Action-Level Flow (Within Task)

modeDynamic.executeTask(taskStep, workflow, context)
  ↓
_planSelect(context) → ActionDefinition
  ├─> aiService.callAiPlanning() → AiResponse
  └─> parseJsonWithModel() → ActionDefinition ✅
  ↓
_actExecute(context, selection, ...) → ActionResult
  ├─> context.updateFromSelection(selection) ✅ (no SimpleNamespace)
  ├─> **If selection.needsStage2()** (Stage 2 needed - deterministic check):
  │   ├─> aiService.callAiPlanning() → AiResponse
  │   └─> parseJsonWithModel() → Update selection with parameters ✅
  └─> actionExecutor.executeSingleAction() → ActionResult
      └─> methodAi.process(parameters) → ActionResult
          └─> aiService.callAiContent(prompt, contentParts=parameters.contentParts, ...) → AiResponse ✅
          Note: contentParts must be extracted before calling this method using executeAction("document.extractContent", ...)
  ↓
_observeBuild() → Observation
  ↓
_refineDecide() → ReviewResult

Call Depth: 6-7 levels

Key Improvements:

  • Extraction is separate action (not inside AI call)
  • AI receives ContentParts (already extracted)
  • All returns are Pydantic models
  • No SimpleNamespace workaround
  • Execution state in ChatWorkflow (currentRound, currentTask, currentAction)
  • Clear hierarchy: Round → Task → Action

Document Content Extraction Architecture

Two-Phase Extraction Model

Document content extraction is split into two distinct phases with different purposes and limitations:

Phase 1: Pure Content Extraction (No AI)

Purpose: Extract raw content from documents without any AI processing.

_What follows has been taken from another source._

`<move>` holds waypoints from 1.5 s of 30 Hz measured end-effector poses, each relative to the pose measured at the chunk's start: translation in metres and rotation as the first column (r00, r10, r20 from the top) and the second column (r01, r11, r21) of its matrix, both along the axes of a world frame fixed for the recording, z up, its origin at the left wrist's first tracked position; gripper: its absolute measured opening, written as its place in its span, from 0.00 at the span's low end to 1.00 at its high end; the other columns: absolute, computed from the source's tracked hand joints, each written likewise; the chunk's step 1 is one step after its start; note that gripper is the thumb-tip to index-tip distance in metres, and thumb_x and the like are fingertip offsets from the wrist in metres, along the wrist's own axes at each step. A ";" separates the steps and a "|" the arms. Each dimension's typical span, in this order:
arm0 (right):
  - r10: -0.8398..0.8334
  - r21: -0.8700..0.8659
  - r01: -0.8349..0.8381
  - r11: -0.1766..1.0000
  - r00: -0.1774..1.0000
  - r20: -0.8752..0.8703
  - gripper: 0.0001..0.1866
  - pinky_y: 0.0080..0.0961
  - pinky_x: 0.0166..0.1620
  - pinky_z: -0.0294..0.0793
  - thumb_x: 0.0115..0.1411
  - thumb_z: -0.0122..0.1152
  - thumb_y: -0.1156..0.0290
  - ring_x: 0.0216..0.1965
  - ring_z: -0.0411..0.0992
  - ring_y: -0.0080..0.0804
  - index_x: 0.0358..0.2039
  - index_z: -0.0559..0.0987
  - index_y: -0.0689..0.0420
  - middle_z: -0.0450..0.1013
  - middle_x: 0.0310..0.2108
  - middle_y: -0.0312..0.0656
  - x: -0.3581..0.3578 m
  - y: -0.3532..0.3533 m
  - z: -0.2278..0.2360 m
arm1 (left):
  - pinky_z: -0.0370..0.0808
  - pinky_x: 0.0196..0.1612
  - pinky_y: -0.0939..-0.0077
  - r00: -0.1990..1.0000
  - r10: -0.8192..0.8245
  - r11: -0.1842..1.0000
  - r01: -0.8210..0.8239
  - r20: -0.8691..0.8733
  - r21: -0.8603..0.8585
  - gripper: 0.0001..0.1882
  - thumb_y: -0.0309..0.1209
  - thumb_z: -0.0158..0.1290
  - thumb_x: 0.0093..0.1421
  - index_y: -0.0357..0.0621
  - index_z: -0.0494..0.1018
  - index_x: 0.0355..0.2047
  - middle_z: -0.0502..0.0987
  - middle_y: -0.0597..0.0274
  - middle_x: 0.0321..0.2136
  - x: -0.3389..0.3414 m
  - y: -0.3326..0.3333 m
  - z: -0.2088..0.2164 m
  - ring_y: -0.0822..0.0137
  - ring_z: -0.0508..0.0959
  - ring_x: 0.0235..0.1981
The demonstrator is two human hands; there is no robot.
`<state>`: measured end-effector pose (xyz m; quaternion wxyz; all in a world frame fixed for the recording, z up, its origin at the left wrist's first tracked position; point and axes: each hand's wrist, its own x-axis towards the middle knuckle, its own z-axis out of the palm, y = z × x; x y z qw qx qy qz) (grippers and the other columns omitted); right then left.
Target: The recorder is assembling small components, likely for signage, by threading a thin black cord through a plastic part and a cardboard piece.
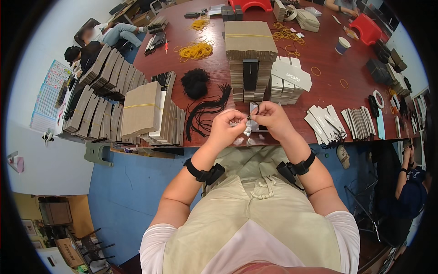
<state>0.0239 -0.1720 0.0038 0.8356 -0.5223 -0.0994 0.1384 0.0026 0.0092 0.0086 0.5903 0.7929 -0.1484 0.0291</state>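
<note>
My left hand (226,130) and my right hand (273,121) meet at the table's near edge, both with fingers pinched. Between the fingertips runs a thin black cord (258,108), looped above my right fingers. A small dark and golden bit shows where the fingertips meet; its kind is too small to tell. Just under the hands lie small whitish scraps. To the left of my left hand is a bunch of loose black cords (210,109), with a fluffy black ball of cord (195,83) behind it. Beyond the hands a small black box (250,74) leans against stacked cardboard.
A tall stack of brown cards (251,39) with yellow bands stands ahead. White tags (325,122) with black cords lie at right, beside banded tags (358,123). More banded stacks (141,109) crowd the left. Yellow rubber bands (195,50) and a paper cup (342,45) sit farther back.
</note>
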 end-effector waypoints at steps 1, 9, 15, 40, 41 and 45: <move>-0.001 -0.001 0.001 1.000 1.000 0.001 0.07 0.16 0.28 0.67 0.50 0.60 0.80 0.27 0.69 0.19 0.20 0.71 0.58 0.74 0.27 0.36 0.000 0.000 -0.003 | 0.67 0.33 0.84 0.999 0.006 1.000 -0.007 0.040 0.018 0.03 0.22 0.55 0.49 0.36 0.75 0.26 0.73 0.66 0.28 0.000 -0.001 0.000 0.77 0.71 0.29; -0.197 -0.311 0.566 0.764 0.663 0.723 0.06 0.20 0.28 0.67 0.43 0.62 0.81 0.27 0.70 0.28 0.21 0.72 0.61 0.73 0.24 0.39 -0.010 0.015 0.000 | 0.66 0.33 0.84 0.997 -0.033 0.979 0.017 -0.075 -0.202 0.04 0.25 0.53 0.54 0.38 0.72 0.30 0.71 0.69 0.27 -0.001 -0.002 -0.009 0.78 0.69 0.28; -0.185 -0.301 0.436 0.848 0.776 0.603 0.06 0.20 0.30 0.68 0.44 0.62 0.81 0.27 0.70 0.27 0.21 0.72 0.61 0.73 0.25 0.38 -0.010 0.012 0.001 | 0.64 0.36 0.86 0.916 -0.246 0.828 0.028 -0.318 -0.560 0.07 0.31 0.49 0.62 0.41 0.69 0.36 0.69 0.72 0.28 0.004 0.000 -0.006 0.80 0.67 0.30; 0.241 -0.078 -0.271 0.959 0.931 -0.275 0.13 0.14 0.18 0.58 0.56 0.57 0.73 0.16 0.62 0.19 0.42 0.69 0.60 0.69 0.23 0.37 -0.002 -0.007 0.017 | 0.58 0.26 0.90 0.918 -0.209 0.905 0.051 -0.337 -0.422 0.06 0.32 0.48 0.63 0.42 0.69 0.34 0.68 0.77 0.25 0.004 0.005 0.001 0.86 0.61 0.24; 0.242 -0.077 -0.272 0.959 0.930 -0.275 0.13 0.14 0.18 0.58 0.56 0.57 0.73 0.16 0.62 0.19 0.42 0.69 0.60 0.69 0.23 0.37 -0.001 -0.007 0.013 | 0.58 0.26 0.90 0.918 -0.207 0.905 0.049 -0.338 -0.422 0.06 0.32 0.48 0.63 0.42 0.69 0.34 0.68 0.77 0.25 0.003 0.005 0.002 0.86 0.61 0.24; 0.163 -0.213 -0.182 0.960 0.981 -0.106 0.05 0.13 0.18 0.54 0.55 0.59 0.74 0.16 0.58 0.12 0.32 0.74 0.61 0.65 0.18 0.28 -0.006 -0.004 0.016 | 0.58 0.26 0.91 0.907 -0.210 0.918 0.054 -0.366 -0.392 0.06 0.31 0.49 0.62 0.41 0.70 0.34 0.68 0.77 0.25 0.001 0.005 0.001 0.86 0.61 0.23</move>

Method: extractionService.extractContent(documents, options)

Characteristics:

  • No size limitations - Can extract complete documents regardless of size
  • No AI calls - Pure content extraction using format-specific extractors
  • Creates ContentPart objects - Structured content parts ready for processing
  • No chunking - Full document content is extracted as-is

Output: List[ContentExtracted] where each contains List[ContentPart]

Example:

# Phase 1: Pure extraction (no AI, no size limits)
extractionResult = extractionService.extractContent(
    documents=chatDocuments,
    options=ExtractionOptions(
        # No maxSize needed - extracts everything
        chunkAllowed=False  # No chunking in pure extraction
    )
)
# Returns: List[ContentExtracted] with full ContentParts

Phase 2: AI-Based Content Extraction (With Intelligent Model-Aware Chunking)

Purpose: Process extracted content with AI, using intelligent chunking based on selected AI model capabilities.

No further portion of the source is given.